Major Sumi gathered what men and equipment he could and moved off to the south, to the front. There he took command of the forces and began pushing the front to the south. During the next two days he and his men would move south to the American Border. He would be one of a few Japanese soldiers to set foot on the US Mainland during the war, and one of the few to survive. By this time his force was down to less than five hundred men and they were engaged by a fresh American force with tanks. The Major now knew of the raids at home and the bombing of his base in Alaska. He looked at his men, they had almost nothing left with which to fight, few had more than a half dozen rounds of rifle ammunition, they had nothing to defend against tanks and they knew no more reinforcements or supplies would be coming.

He called for his men to stop firing, the fire on both sides died, then he pulled off his shirt, tied it to a stick and walked slowly out into the open waving it. Within an hour his force were taken prisoner and the mopping up of the area begun. The American troops were more concerned about taking care of the people from the towns than rounding up Japanese. Some were not taken into custody for several days.

Offshore one of the hottest naval battles of the war was being fought, nearly every remaining Japanese surface ship was now arrayed against five American attack submarines and the three rocket boats. The Japanese heavy battle force was steaming north to support the ground troops when they were sighted by the five American submarines. The Erie and Harrisburg lead the attack, the Cleveland, Peoria and Scranton initially pulled back to a safe distance, although they had torpedoes, they were considered too big to be really effective as attack boats.

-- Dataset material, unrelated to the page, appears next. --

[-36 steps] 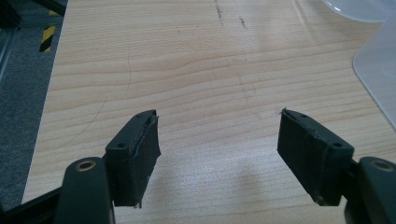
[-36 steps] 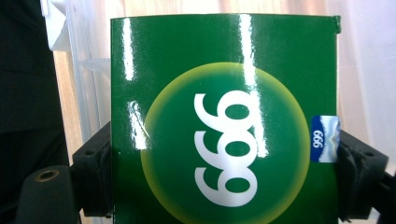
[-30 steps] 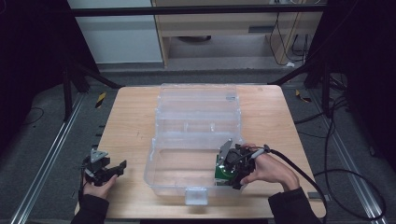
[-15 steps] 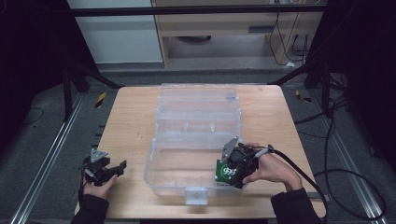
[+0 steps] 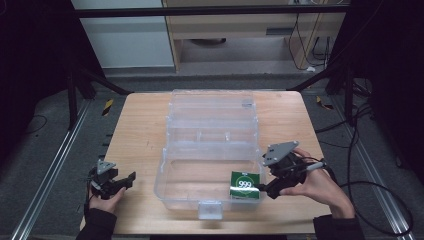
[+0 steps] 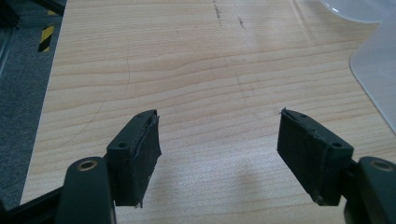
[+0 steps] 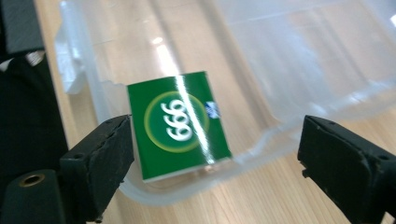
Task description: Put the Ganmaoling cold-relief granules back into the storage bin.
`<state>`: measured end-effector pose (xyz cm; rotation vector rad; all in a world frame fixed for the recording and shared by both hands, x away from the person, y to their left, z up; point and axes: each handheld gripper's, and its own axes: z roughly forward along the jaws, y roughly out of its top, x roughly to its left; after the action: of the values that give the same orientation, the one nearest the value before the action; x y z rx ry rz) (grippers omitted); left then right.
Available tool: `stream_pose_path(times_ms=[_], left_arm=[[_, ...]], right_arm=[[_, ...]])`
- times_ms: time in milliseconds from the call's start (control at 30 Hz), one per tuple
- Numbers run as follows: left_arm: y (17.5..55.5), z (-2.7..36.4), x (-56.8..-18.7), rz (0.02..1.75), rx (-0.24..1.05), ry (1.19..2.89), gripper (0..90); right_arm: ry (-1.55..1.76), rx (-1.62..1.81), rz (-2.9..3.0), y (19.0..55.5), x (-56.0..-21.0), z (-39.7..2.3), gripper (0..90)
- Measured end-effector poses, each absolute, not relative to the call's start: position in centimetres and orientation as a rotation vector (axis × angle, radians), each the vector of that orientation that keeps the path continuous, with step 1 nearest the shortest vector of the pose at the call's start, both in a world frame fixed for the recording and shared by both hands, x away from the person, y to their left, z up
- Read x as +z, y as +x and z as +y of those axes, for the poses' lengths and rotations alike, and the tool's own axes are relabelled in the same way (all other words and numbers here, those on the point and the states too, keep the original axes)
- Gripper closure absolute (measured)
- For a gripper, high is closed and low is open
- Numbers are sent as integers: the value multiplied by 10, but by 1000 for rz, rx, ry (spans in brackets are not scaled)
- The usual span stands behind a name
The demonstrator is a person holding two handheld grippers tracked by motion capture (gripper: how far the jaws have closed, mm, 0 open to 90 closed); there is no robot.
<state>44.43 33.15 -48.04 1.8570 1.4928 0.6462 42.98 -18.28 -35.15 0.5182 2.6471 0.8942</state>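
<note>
The green box marked 999 is lying flat inside the clear plastic case, just ahead of the right tongs – released, jaws spread wide, straddling the case's wall. The left tongs are idling over bare desk – released, well apart from the box.

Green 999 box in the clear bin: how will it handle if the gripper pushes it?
The green box lies flat in the clear bin, so it likely slides, not rolls. Its glossy face may be slippery. It looks like thin card, probably light and crushable.
</note>
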Motion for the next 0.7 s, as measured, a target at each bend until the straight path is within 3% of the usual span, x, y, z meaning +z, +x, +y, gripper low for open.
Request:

The two smaller subs went in for the attack and it soon became apparent that they could not carry the battle without help. The larger boats moved in and began torpedo attacks but soon everyone was short on torpedoes and there were still many Japanese targets. The battle would become very unorthodox when the Scranton and Cleveland, out of torpedoes and with two Japanese carriers in sight, surfaced and made a joint successful rocket attack on the carriers. Both carriers were out of commission and sinking by the time the two submarines returned to the depths. After seeing the effectiveness of the rocket attack the Peoria surfaced and his the remainder of the fleet with her bay of rockets. Two destroyers and a cruiser were sunk, several other ships were badly damaged.

* 11/14/46 - Washington D.C.

The new provisional Japanese government had just announced that effective immediately their forces would declare a cease fire. A new German government had done the same several hours earlier and the Free Italian government would follow suit before the day was over. The Allied governments responded to all that they would honor the cease fire for a week but nothing short of unconditional surrender would be accepted. The parties had till November 21 to accept or reject.

The surrenders were signed within three days. The formal occupation of Japan began immediately. It would never be allowed to rearm and its would remain under Allied control. As an independent nation it had ceased to exist. There would be no immediate Allied occupation of Germany and Italy, small military units were sent to each to oversee the disarming of the military and the establishment of the new government. The relief efforts on the West Coast and establishing order in the previously occupied areas of Western Europe had priority.

Relief convoys to Russia began the day after the cease fire. For the first time in nearly eight years the world was not at war. In the back of everyone's mind was the question, how long would last? There was unity in the hope it would be a very long time.